RANGE-FINDING/SCREENING STUDIES:
- In tester strain TA100, toxicity was observed at dose levels of 512 μg/plate and above in the absence of 5% (v/v) S9-mix and at 1600 and 5000 μg/plate in the presence of 5% (v/v) S9-mix, respectively. In tester strain WP2uvrA, toxicity was only observed at the highest concentration (5000 μg/plate) in the absence of S9-mix.

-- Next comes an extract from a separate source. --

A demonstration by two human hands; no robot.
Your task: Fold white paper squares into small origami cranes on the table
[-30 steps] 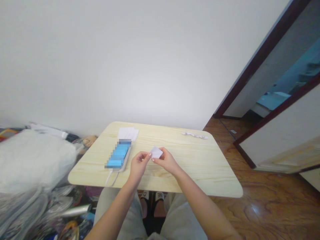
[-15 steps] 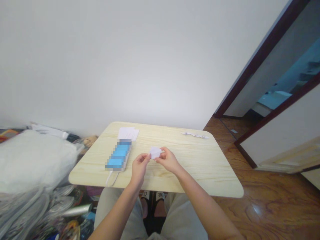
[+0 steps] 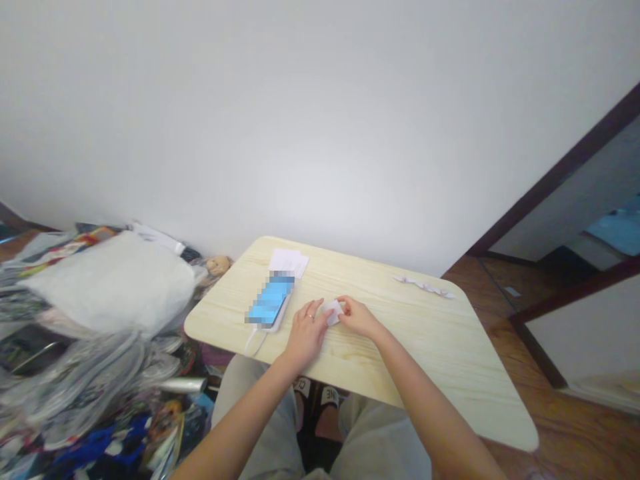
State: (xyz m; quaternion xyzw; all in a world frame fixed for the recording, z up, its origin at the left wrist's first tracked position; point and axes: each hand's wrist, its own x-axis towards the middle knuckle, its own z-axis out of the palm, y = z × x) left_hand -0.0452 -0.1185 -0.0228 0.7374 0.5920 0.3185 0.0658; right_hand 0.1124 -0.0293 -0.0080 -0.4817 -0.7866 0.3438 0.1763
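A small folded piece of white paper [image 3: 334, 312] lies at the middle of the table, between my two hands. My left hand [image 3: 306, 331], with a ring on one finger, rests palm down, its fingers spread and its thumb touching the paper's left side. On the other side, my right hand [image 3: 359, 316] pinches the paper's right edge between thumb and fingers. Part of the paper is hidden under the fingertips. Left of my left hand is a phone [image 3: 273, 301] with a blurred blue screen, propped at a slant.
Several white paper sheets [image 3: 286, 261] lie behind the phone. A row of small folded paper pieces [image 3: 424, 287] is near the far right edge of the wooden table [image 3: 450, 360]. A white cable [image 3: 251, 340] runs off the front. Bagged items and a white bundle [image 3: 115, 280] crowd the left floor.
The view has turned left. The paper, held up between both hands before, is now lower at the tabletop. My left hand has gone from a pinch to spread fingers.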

ADDITIONAL INFORMATION ON CYTOTOXICITY:
TA1535: without S9: 1600 µg/plate, with S9: no toxicity
TA1537: without S9: 1568 µg/plate and above, with S9: no toxicity
TA98: without S9: no toxicity , with S9: no toxicity
TA100: without S9: 878 µg/plate and above, with S9: no toxicity
WP2uvrA: without S9: no toxicity , with S9: no toxicity

ACCEPTANCE OF RESULTS:
A Salmonella typhimurium reverse mutation assay and/or Escherichia coli reverse mutation assay is considered acceptable if it meets the following criteria:
a) The vehicle control and positive control plates from each tester strain (with or without S9-mix) must exhibit a characteristic number of revertant colonies when compared against relevant historical control data generated at Charles River Den Bosch.
b) The selected dose range should include a clearly toxic concentration or should exhibit limited solubility as demonstrated by the preliminary toxicity range-finding test or should extend to 5 mg/plate.
c) No more than 5% of the plates are lost through contamination or some other unforeseen event. If the results are considered invalid due to contamination, the experiment will be repeated.

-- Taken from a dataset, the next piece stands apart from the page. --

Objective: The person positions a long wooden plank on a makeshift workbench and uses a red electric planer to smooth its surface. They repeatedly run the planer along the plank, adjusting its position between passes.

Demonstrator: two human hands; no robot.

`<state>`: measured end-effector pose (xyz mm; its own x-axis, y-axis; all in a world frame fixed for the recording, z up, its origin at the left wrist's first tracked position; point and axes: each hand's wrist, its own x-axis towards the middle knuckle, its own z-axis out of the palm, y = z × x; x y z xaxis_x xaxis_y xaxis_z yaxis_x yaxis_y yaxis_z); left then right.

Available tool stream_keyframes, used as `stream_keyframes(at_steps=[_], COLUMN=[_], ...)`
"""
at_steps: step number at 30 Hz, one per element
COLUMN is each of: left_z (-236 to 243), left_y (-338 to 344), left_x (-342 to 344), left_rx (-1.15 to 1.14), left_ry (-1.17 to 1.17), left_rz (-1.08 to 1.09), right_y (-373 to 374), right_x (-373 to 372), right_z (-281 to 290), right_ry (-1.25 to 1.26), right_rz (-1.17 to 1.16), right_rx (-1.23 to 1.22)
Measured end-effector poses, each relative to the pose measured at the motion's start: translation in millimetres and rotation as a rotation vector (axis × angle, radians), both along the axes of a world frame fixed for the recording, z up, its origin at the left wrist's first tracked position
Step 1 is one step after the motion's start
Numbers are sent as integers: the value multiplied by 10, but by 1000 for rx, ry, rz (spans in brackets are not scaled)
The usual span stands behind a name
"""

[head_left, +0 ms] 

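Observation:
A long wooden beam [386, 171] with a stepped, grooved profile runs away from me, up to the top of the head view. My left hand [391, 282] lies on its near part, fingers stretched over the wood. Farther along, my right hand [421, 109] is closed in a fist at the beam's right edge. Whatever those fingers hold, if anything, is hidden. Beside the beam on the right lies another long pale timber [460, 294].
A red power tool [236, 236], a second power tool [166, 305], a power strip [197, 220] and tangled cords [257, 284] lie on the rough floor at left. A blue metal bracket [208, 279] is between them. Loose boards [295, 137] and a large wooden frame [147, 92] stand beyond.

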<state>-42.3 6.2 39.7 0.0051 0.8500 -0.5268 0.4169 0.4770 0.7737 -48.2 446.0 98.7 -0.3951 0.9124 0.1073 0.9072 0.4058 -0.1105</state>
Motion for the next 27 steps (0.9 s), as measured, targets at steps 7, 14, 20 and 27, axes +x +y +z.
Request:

- Acceptance criteria met for vehicle control: Yes
- Acceptance criteria met for positive control: Yes

Any other information on results incl. tables

In strains TA1537 (absence and presence of S9-mix, experiment 1+2) and TA98 (absence of S9-mix, experiment 1), fluctuations in the number of revertant colonies below the laboratory historical control data range were observed. However, since no dose-relationship was observed, these reduction are not considered to be caused by toxicity of the test item. It is more likely these reductions are caused by an incidental fluctuation in the number of revertant colonies.

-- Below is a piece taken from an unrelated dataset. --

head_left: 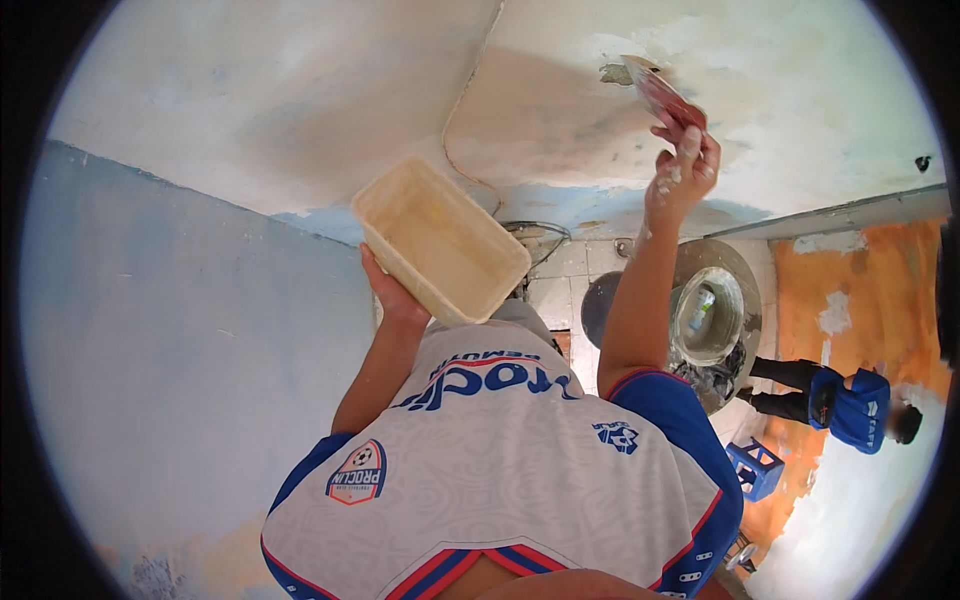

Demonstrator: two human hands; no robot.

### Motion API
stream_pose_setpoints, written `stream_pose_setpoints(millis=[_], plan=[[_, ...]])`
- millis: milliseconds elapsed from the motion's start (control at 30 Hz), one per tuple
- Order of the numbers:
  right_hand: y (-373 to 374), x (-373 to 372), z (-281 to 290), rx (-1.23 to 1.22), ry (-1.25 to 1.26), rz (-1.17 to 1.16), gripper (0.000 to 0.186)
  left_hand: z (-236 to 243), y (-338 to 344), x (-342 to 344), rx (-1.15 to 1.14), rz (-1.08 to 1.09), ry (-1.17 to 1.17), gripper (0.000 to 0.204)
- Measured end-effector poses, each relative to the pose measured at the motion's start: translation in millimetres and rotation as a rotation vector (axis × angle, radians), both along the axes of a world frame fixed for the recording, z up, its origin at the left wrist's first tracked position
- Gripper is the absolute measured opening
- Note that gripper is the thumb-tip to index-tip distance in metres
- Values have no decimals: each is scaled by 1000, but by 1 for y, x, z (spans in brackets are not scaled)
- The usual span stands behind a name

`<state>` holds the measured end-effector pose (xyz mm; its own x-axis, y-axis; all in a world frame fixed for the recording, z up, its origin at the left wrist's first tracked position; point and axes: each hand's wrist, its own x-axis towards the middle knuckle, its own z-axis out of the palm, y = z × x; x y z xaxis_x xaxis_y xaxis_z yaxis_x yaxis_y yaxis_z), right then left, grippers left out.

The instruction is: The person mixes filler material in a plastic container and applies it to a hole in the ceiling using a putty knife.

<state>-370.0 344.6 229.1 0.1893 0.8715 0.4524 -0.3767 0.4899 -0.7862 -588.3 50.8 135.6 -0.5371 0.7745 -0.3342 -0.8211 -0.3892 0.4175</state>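
My left hand [392, 290] grips a cream-coloured rectangular plastic tub [372, 214] by its near left side, tilted so that its inside shows. A pale smear coats the tub's bottom. Up at the right, my right hand [685, 170] is closed around a putty knife [668, 98] with a reddish handle part; white spots of filler dot the hand. The blade's tip is at a dark, rough hole [614, 75] in the patchy white wall [560, 130]; whether it touches the wall I cannot tell.
A thin cable [462, 95] runs down the wall. A round grey table [748, 300] at the right bears a bucket [683, 345] with a bottle in it. Beyond are a blue plastic stool [755, 468] and a person in a blue shirt [848, 408]. A bluish wall [190, 330] stands left.
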Motion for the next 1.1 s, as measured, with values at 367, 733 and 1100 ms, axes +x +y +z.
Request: stream_pose_setpoints(millis=[367, 733, 1100], plan=[[-8, -23, 28, 19, -41, -8, 16, 4, 3, 5, 31, 7, 6, 73], [0, -43, 31, -82, -197, -23, 20, 10, 16, -5, 69, 27, 20, 73], [-46, -8, 15, 158, -88, 343, 60, 39, 39, -15, 175, 92, 198, 76]])
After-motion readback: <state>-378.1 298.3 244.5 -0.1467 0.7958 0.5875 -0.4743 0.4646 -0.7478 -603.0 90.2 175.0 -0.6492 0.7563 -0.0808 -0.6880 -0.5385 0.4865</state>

Applicant's summary and conclusion

Conclusions:
In an AMES test, performed according to OECD/EC guidelines and GLP principles, Dibutyl itaconate was found not to be mutagenic with or without metabolic activation.
Executive summary:

An AMES test was performed with Dibutyl itaconate according to OECD/EC guidelines and GLP principles. All bacterial strains showed negative responses over the entire dose range, i.e. no significant dose-related increase in the number of revertants with or without metabolic activation in two experiments was seen. In the second experiment the test item precipitated on the plates in the absence and presence of S9-mix, except in tester strain TA98 in the presence of S9-mix, where no precipitation was observed. Cytotoxicity, as evidenced by a decrease in the number of revertants and/or bacterial background lawn, was observed in tester strains TA1535, TA1537 and TA100 in the absence of S9-mix. The negative and strain-specific positive control values were within the laboratory historical control data ranges indicating that the test conditions were adequate and that the metabolic activation system functioned properly.

Based on the results of this study it is concluded that Dibutyl itaconate is not mutagenic in the Salmonella typhimurium reverse mutation assay and in the Escherichia coli reverse mutation assay with or without metabolic activation.